Alicia: Another topic in addition to bathroom facilities was health management. All staff have new, height-adjustable desks, plus a suitable chair. It was important to us that all colleagues should have the same working conditions. That, too, comes under inclusion.

The Unic Purpose Took a Central Role from the Very Beginning

What impact did the Unic purpose, ‘We Humanise the Digital’, have on the project?

Alicia: The whole project was implemented for our colleagues. That’s the humanising part. We considered their requirements, wishes and ideas and tried to implement most of them from the start. We focused on integration: health management, gender neutrality and wheelchair-accessibility. You can’t have more purpose than that! And the project showed everyone that the purpose is so deeply anchored, that what we’ve achieved couldn't have been done any other way. 

Natalie: When working on customer projects, we use a human-centred design approach. You’ll find that in our Bern office, too. The focus is on people. We always think about what people need. I find it humanising that I can now see who’s in the office. I can take a relaxed walk around; I’m not fenced off. And to have a conversation I just need to take a few steps – with no need to open any doors. 

Mitch: There’s a word for that: mindset. Having that mindset is very important. That’s why I try to maintain it with those around me every day, both at work and in private. That’s what ‘humanising’ means to me. Our mindset has an impact on that humanness, and that’s why we place it at the forefront. We want to show empathy. We see and are aware of each other. And something very new is that we now hear each other. These components flow into that mindset. You can already see and feel it. 
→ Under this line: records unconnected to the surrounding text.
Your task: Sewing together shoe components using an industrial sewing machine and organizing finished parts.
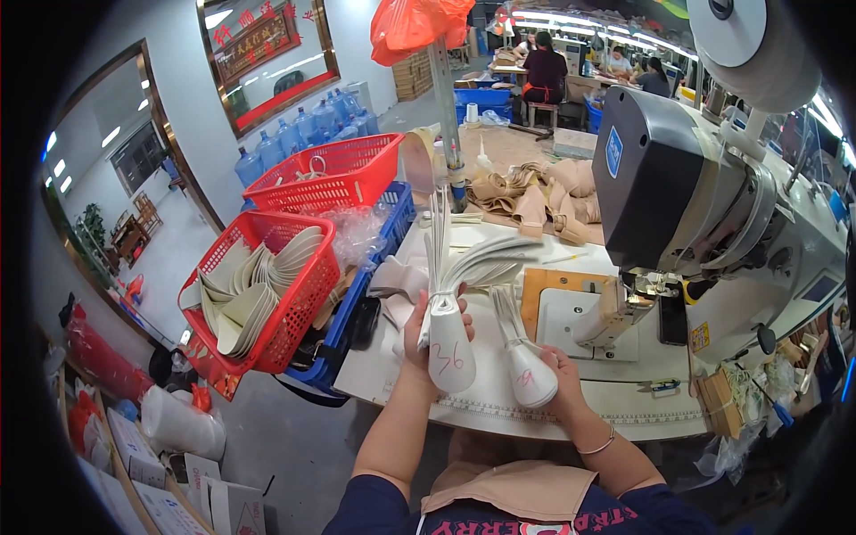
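My left hand [414, 341] is closed round a tied bundle of white cut pieces [452, 357], held upright over the table. The strips fan out above the tie, and the rounded lower end bears a handwritten red mark. My right hand [563, 382] grips a second, smaller white bundle [530, 374] by its rounded end, just to the right of the first. Its narrow strips point up and away, beside the bed of the sewing machine [646, 178]. Grey-white pieces [401, 278] lie on the tabletop to the left of my left hand.
Red baskets [308, 290] stand at the left, one with white cut pieces, above a blue crate [332, 352]. Tan pieces [535, 201] are heaped behind. A metal pole [446, 107] rises at the far edge. A ruler strip [499, 415] follows the table's front edge. Several people work far back.
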The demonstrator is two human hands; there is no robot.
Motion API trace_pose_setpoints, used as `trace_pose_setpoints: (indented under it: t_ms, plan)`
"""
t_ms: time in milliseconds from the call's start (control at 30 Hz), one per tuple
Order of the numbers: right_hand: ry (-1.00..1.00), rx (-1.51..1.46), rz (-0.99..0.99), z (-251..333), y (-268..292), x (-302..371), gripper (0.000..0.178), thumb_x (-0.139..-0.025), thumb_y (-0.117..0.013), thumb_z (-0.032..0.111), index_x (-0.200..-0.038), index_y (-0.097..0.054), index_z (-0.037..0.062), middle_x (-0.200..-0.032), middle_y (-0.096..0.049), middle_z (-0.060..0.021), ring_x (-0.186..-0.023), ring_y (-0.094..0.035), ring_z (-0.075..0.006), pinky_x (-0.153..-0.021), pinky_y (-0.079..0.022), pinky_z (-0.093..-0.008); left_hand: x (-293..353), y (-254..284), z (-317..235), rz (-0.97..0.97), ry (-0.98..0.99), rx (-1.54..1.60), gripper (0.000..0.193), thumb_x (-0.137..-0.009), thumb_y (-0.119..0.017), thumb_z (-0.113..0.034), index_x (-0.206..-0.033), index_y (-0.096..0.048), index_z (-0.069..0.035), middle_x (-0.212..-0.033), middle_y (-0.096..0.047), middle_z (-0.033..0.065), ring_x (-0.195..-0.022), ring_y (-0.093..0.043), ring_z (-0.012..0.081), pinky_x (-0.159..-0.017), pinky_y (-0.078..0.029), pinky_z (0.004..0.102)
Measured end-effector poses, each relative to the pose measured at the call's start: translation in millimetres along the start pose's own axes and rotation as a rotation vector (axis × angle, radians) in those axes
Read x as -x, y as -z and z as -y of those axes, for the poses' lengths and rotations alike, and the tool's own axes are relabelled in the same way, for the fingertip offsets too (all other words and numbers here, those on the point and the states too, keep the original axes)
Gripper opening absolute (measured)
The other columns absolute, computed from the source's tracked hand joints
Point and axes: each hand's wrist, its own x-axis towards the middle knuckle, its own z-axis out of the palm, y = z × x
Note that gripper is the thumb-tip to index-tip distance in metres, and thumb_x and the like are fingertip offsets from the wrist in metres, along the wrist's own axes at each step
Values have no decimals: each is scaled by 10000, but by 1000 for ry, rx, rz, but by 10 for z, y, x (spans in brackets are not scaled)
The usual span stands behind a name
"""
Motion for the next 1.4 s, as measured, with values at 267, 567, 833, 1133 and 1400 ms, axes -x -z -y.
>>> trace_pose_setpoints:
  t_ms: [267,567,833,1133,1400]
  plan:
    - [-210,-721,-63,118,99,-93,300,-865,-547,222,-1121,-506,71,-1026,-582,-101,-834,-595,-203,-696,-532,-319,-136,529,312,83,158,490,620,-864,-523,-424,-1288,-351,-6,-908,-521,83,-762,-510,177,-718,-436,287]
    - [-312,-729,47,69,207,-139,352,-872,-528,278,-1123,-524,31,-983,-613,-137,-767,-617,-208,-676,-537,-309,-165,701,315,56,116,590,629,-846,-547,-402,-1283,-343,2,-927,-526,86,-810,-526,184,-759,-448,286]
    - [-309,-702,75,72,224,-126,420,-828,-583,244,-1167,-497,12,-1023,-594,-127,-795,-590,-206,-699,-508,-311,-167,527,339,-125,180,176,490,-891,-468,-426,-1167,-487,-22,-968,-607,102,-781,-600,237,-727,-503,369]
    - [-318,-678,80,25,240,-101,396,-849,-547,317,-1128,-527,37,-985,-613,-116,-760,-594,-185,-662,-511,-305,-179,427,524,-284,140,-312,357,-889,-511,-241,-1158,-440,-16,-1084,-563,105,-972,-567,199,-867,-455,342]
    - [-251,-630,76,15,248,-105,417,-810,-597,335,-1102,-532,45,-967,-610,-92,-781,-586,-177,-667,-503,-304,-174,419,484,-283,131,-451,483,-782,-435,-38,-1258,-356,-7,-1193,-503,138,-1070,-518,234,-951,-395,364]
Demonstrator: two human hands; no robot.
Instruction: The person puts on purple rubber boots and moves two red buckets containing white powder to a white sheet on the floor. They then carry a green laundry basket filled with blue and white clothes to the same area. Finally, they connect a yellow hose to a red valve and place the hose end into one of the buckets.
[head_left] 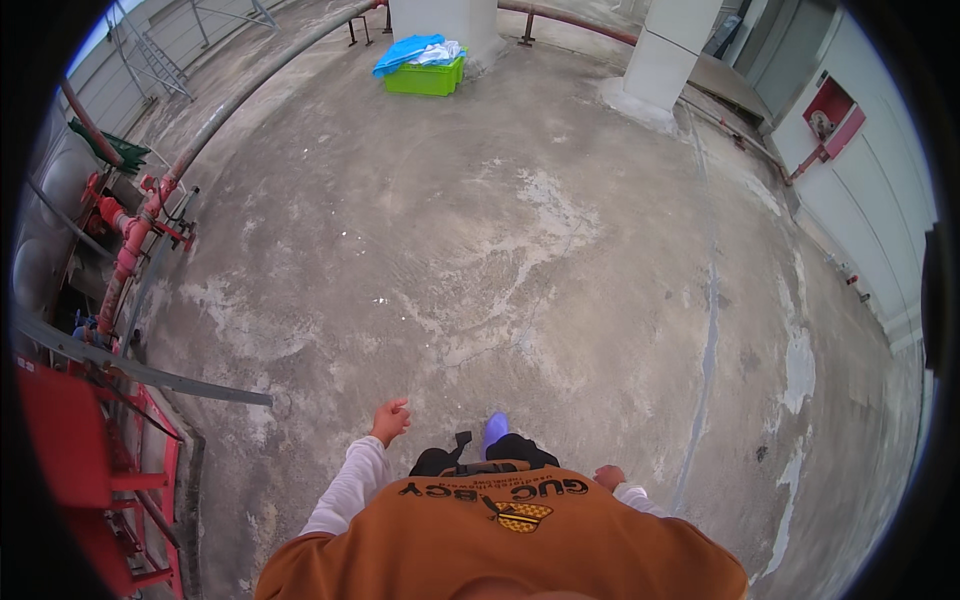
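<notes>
My left hand (390,421) hangs in front of my body, above the concrete floor. Its fingers are loosely bent and a little apart, with nothing seen in them. At my other side, my right hand (608,477) shows only in part beside the orange-brown shirt (620,540); its fingers are mostly hidden, and I see no object at it. Neither hand touches anything that I can make out. Far ahead on the floor stands a bright green crate (425,80), heaped with blue cloth (405,53) and white cloth (437,53).
Red pipes and valves (128,240) run along the left, with a red metal frame (150,480) nearer. A grey metal bar (200,385) juts over the floor. White pillars (665,60) stand ahead; a wall with a red hose box (832,112) lines the right.
</notes>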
Our mindset has an impact on that humanness, and that’s why we place it at the forefront. We see and are aware of each other. And something very new is that we now hear each other.

Mitch

Natalie: I’m extremely grateful for the freedom we were given to achieve this. We were given a lot of trust, also because we were allowed to make all the design decisions ourselves. That’s why the three of us not only learned a lot from the project. We worked really well together as a team, and in the end, it was that that made us so effective.

Alicia: As a team, we could unquestionably see howHolacracysimplifies and speeds up projects. We were also organised in a very flexible way, which was an additional motivation. We were able to make decisions within the project and implement them swiftly. That wouldn’t be possible in traditional company structures.

Mitch: In the words of a famous American president, “Ask not what your country can do for you – ask what you can do for your country.” If you look at it like that, it’s a cool opportunity to do something for the company, for your colleagues – in other words, to develop and implement something that you identify with and can present proudly to the world.